Description of the task
Repeat the full listing that follows, word for word.

Information supplied
>>>

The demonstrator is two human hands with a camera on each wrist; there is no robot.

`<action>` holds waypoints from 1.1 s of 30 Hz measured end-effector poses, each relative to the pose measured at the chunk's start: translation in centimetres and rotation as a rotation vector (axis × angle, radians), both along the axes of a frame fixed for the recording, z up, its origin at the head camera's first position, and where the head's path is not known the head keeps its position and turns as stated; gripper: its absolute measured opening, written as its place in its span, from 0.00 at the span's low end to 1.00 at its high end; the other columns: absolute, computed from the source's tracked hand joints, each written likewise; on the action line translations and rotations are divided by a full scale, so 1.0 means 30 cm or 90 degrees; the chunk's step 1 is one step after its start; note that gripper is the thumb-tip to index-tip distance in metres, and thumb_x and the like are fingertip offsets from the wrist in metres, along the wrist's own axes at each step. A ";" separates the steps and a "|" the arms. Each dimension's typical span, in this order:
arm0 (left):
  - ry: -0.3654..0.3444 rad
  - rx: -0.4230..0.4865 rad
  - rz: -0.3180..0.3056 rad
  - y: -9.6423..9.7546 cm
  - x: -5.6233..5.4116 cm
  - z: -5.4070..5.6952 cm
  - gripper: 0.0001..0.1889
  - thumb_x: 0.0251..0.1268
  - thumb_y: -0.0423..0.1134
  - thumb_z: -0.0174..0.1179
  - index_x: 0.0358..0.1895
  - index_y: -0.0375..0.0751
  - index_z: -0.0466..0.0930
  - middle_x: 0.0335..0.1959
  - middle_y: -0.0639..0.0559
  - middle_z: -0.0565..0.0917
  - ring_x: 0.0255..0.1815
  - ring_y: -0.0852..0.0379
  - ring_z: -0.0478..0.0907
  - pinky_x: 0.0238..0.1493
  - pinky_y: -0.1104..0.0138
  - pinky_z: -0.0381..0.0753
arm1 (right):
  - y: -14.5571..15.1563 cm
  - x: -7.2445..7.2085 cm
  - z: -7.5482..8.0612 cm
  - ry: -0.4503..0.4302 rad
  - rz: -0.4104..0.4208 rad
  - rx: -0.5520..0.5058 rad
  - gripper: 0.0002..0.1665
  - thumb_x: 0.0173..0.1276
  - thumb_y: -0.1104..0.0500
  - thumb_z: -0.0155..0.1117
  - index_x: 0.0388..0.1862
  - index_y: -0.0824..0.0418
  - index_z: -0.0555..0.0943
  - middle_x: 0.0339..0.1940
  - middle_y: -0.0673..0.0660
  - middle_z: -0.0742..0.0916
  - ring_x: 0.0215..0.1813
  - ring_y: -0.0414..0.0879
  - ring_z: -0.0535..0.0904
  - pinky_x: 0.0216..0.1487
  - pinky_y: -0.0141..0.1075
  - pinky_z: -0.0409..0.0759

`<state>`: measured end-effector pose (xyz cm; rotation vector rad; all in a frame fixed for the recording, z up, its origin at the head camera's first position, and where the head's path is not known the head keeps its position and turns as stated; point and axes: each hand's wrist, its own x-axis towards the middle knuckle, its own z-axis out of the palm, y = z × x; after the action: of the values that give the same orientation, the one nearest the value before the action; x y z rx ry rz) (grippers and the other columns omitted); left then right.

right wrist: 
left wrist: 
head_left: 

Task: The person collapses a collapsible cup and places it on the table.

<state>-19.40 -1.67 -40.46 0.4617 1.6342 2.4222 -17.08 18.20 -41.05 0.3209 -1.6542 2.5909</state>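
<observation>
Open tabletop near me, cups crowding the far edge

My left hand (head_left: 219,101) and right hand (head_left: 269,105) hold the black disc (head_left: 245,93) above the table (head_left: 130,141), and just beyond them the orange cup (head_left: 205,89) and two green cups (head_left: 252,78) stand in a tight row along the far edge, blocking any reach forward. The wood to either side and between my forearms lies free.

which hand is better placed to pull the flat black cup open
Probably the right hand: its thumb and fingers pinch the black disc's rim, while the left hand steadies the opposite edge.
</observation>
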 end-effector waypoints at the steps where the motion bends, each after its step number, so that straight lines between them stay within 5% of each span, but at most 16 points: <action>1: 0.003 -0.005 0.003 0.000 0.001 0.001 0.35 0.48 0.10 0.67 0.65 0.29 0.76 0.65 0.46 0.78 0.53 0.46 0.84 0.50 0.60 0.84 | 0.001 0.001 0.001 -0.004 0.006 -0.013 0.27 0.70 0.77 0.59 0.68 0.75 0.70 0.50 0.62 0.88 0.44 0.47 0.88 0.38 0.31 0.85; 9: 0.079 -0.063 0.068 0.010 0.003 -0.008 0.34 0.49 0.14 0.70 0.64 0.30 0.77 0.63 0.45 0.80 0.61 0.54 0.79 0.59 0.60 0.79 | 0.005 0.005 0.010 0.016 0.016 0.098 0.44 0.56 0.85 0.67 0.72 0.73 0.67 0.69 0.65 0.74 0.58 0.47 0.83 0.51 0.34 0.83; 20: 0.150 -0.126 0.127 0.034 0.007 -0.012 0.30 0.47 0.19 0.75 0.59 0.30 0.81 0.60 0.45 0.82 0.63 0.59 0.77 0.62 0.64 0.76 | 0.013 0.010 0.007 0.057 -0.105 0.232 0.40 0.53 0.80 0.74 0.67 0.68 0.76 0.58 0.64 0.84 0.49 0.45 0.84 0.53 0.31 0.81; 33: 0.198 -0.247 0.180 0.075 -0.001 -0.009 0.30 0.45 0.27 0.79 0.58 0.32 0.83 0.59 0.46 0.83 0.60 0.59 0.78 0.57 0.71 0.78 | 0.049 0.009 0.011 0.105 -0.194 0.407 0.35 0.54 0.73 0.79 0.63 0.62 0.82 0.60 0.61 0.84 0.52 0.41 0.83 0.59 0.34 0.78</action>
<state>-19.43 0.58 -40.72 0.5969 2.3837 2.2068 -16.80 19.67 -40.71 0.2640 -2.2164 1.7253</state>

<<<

Result of this task
The demonstrator is two human hands with a camera on each wrist; there is no robot.

`<action>` holds waypoints from 1.1 s of 30 Hz measured end-effector poses, each relative to the pose measured at the chunk's start: translation in centimetres and rotation as a rotation vector (axis × angle, radians), both along the axes of a frame fixed for the recording, z up, its origin at the head camera's first position, and where the head's path is not known the head keeps its position and turns as stated; gripper: its absolute measured opening, written as its place in its span, from 0.00 at the span's low end to 1.00 at its high end; the other columns: absolute, computed from the source's tracked hand joints, each written likewise; on the action line translations and rotations are divided by a full scale, so 1.0 means 30 cm or 90 degrees; the chunk's step 1 is one step after its start; note that gripper is the thumb-tip to index-tip distance in metres, and thumb_x and the like are fingertip offsets from the wrist in metres, along the wrist's own axes at each step. A ";" separates the steps and a "|" the arms. Each dimension's typical span, in this order:
arm0 (left):
  - ry: -0.3654..0.3444 rad
  - rx: -0.4230..0.4865 rad
  - rz: -0.3180..0.3056 rad
  - y: -9.6423..9.7546 cm
  - x: -5.6233..5.4116 cm
  - z: -5.4070..5.6952 cm
  - gripper: 0.0001..0.1889
  - thumb_x: 0.0251..0.1268
  - thumb_y: -0.0423..0.1134
  - thumb_z: -0.0174..0.1179
  - index_x: 0.0358..0.1895
  - index_y: -0.0375..0.0751
  - index_z: -0.0466..0.0930
  - middle_x: 0.0335..0.1959
  - middle_y: -0.0639..0.0559
  - middle_z: -0.0565..0.0917
  - ring_x: 0.0255..0.1815
  - ring_y: -0.0852..0.0379
  - ring_z: -0.0478..0.0907
  - pinky_x: 0.0238..0.1493
  - pinky_y: -0.1104..0.0138
  - pinky_z: -0.0381..0.0753
arm1 (right):
  - y: -14.5571..15.1563 cm
  - x: -7.2445..7.2085 cm
  - z: -7.5482..8.0612 cm
  - ry: -0.4503..0.4302 rad
  - rz: -0.4104..0.4208 rad
  - rx: -0.5520..0.5058 rad
  - gripper: 0.0002..0.1665
  - thumb_x: 0.0173..0.1276
  - thumb_y: -0.1104..0.0500
  - thumb_z: -0.0155..0.1117
  - index_x: 0.0388..0.1862
  - index_y: -0.0824..0.0418
  - index_z: -0.0555..0.0943
  - middle_x: 0.0339..0.1940
  - middle_y: -0.0673..0.0660
  - middle_z: -0.0742..0.0916
  - ring_x: 0.0215..0.1813
  - ring_y: -0.0414..0.0879
  - ring_z: -0.0535..0.0904
  - pinky_x: 0.0216..0.1487
  - pinky_y: -0.0141..0.1075
  - pinky_z: -0.0409..0.0759

`<state>`: measured end-effector pose (xyz cm; rotation vector rad; all in a frame fixed for the recording, z up, its origin at the head camera's first position, and where the head's path is not known the head keeps its position and turns as stated; point and axes: each hand's wrist, its own x-axis towards the middle knuckle, its own z-axis out of the palm, y = z × x; after the action: of the values that give the same orientation, the one nearest the value before the action; x y z rx ry rz) (grippers and the other columns omitted); left then right.

right wrist: 
left wrist: 
head_left: 

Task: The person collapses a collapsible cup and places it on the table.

<state>-19.40 -1.67 -40.46 0.4617 1.6342 2.4222 -17.08 18.20 -41.05 0.3209 -1.6542 2.5909</state>
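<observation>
Open tabletop near me, cups crowding the far edge

My left hand (head_left: 219,101) and right hand (head_left: 269,105) hold the black disc (head_left: 245,93) above the table (head_left: 130,141), and just beyond them the orange cup (head_left: 205,89) and two green cups (head_left: 252,78) stand in a tight row along the far edge, blocking any reach forward. The wood to either side and between my forearms lies free.

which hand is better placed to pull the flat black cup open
Probably the right hand: its thumb and fingers pinch the black disc's rim, while the left hand steadies the opposite edge.
</observation>
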 end-effector waypoints at the steps where the motion bends, each after its step number, so that straight lines between them stay within 5% of each span, but at most 16 points: <action>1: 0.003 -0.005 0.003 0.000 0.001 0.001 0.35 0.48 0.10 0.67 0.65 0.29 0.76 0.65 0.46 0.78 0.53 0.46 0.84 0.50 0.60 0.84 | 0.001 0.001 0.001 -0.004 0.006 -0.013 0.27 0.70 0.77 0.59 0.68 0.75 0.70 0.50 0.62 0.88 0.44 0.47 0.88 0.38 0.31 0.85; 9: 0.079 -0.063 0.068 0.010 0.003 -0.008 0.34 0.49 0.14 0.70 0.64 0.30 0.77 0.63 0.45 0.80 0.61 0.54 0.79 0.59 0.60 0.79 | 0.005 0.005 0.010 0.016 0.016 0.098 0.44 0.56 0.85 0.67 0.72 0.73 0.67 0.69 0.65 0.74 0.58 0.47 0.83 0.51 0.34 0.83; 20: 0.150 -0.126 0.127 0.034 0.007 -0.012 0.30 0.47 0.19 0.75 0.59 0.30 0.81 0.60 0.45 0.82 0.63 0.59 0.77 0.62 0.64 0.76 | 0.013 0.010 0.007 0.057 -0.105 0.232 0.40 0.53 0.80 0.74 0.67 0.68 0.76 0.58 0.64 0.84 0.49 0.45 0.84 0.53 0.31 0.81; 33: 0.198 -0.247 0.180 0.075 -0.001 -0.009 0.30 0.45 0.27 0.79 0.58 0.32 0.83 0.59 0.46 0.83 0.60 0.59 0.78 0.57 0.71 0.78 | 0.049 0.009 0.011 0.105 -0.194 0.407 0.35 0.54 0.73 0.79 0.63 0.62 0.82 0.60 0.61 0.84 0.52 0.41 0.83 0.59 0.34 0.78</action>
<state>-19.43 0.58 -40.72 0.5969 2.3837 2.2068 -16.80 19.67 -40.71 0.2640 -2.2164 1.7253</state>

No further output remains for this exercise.